A ‘mixed’ dielectric response in langasite Ba3NbFe3Si2O14

Abstract

The temperature dependence of the structural and dielectric properties of polycrystalline Ba₃NbFe₃Si₂O₁₄ has been studied using high temperature X-ray diffraction and impedance spectroscopy. In situ X-ray diffraction with temperature (330–873 K) and subsequent Rietveld refinement shows that Fe-langasite crystallizes in a single phase P321 structure, in the measured temperature range. The dielectric constant ε′ exhibits low frequency dispersion and large variation (25–10⁴), with temperature and frequency. The real part of the ac conductivity (σ′) also shows a change of seven orders of magnitude (10⁻⁶ to 10⁻¹³).
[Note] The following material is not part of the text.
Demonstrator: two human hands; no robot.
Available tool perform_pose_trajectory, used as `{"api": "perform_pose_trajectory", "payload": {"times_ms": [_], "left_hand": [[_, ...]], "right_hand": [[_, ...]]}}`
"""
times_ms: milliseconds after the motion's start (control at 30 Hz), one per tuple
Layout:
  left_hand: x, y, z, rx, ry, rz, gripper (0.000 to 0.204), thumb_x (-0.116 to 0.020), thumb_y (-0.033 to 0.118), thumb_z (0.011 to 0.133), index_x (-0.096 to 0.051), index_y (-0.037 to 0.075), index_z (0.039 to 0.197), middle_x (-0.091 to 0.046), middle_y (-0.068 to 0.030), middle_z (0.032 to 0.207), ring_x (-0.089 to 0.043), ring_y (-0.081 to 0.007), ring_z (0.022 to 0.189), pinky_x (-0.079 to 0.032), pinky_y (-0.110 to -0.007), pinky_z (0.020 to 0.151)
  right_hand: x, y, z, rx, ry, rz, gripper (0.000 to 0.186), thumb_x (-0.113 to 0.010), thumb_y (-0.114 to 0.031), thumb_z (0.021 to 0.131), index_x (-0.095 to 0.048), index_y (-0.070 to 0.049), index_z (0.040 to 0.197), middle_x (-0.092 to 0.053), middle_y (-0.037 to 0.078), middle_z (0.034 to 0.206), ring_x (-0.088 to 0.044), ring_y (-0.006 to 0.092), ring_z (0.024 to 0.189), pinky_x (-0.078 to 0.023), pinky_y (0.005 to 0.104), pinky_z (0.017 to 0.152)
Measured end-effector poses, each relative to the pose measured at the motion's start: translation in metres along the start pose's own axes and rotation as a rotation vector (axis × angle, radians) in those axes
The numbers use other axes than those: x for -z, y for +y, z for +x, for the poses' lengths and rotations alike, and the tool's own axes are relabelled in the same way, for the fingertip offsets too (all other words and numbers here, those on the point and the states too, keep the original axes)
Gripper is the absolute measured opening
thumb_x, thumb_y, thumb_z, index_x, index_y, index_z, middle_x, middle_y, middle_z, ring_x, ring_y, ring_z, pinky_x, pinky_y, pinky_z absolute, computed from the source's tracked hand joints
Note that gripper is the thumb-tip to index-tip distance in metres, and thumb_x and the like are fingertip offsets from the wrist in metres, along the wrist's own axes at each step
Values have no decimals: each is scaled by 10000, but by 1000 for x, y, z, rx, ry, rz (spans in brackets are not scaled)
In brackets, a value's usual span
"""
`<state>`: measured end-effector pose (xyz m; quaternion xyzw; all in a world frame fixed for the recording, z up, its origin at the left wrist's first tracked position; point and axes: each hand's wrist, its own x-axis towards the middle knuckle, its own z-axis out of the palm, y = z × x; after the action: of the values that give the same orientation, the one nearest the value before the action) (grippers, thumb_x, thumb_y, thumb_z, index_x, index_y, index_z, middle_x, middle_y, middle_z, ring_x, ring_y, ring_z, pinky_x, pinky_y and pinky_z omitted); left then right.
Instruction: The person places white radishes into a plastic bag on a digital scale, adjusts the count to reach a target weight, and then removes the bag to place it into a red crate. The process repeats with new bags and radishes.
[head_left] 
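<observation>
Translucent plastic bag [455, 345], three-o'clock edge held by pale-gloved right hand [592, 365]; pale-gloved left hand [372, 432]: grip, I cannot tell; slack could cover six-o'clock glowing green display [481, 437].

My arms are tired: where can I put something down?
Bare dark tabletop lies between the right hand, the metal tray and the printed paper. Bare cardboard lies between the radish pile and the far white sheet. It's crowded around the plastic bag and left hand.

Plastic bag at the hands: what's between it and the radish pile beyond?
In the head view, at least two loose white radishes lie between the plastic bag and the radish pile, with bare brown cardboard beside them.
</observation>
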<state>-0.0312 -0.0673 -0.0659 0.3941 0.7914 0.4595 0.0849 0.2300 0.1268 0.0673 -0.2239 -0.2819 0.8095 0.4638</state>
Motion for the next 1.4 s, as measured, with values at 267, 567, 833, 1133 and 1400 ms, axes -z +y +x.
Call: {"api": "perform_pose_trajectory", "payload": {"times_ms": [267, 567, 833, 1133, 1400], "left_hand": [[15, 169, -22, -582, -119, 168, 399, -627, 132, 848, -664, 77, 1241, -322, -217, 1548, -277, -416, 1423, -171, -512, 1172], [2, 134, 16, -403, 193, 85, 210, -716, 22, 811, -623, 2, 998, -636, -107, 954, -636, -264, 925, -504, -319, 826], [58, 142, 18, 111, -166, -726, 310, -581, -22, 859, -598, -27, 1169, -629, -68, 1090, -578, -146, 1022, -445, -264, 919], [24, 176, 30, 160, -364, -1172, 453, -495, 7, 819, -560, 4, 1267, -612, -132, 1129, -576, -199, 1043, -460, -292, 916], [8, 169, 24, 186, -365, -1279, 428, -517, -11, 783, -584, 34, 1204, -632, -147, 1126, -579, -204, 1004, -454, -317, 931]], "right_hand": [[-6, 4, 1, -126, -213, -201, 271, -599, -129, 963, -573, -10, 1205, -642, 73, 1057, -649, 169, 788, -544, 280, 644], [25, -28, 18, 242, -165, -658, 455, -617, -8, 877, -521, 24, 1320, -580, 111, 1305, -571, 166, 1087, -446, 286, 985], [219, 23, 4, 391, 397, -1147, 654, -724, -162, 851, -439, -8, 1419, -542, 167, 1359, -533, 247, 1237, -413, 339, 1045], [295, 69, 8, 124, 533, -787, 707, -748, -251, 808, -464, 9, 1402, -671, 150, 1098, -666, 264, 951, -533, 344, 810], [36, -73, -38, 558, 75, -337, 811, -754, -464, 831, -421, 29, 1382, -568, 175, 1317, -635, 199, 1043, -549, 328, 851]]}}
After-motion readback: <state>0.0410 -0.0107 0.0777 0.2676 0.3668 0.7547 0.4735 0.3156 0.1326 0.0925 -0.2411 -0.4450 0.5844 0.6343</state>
The conductivity was observed to diverge from the ‘universal dielectric response’ (UDR), σ(ω,T) = σ_dc + A₁ωⁿ. Three frequency (10 Hz–10 MHz) and temperature (123–573 K) dependent regions were observed: (a) a low frequency, frequency independent region, (b) a mid frequency, dispersive region, and (c) a high frequency, dispersive region. This behaviour can be understood by a double power law: σ(ω,T) = σ_dc + A₁ωⁿ² + A₂ωⁿ¹, which is similar to the modified Jonscher's law and holds good for other complex dielectric materials as well. The ‘sub-linear’ variation with frequency for n2 at all temperatures and for n1 above 323 K is attributed to hopping polarization. Remarkably, a ‘super-linear’ ac conductivity was observed with n1 ≥ 1 below 323 K. This anomalous behaviour is attributed to hopping between non-uniform potential wells. The dielectric relaxation studies in combination with Seebeck measurements (300–573 K) reveal that the colossal dielectric permittivity and deviation from the UDR are predominantly due to the hopping polarization of positively charged species in a distributed potential. It is suggested that this model may be applicable to understand the conductivity mechanism in a broad range of complex materials.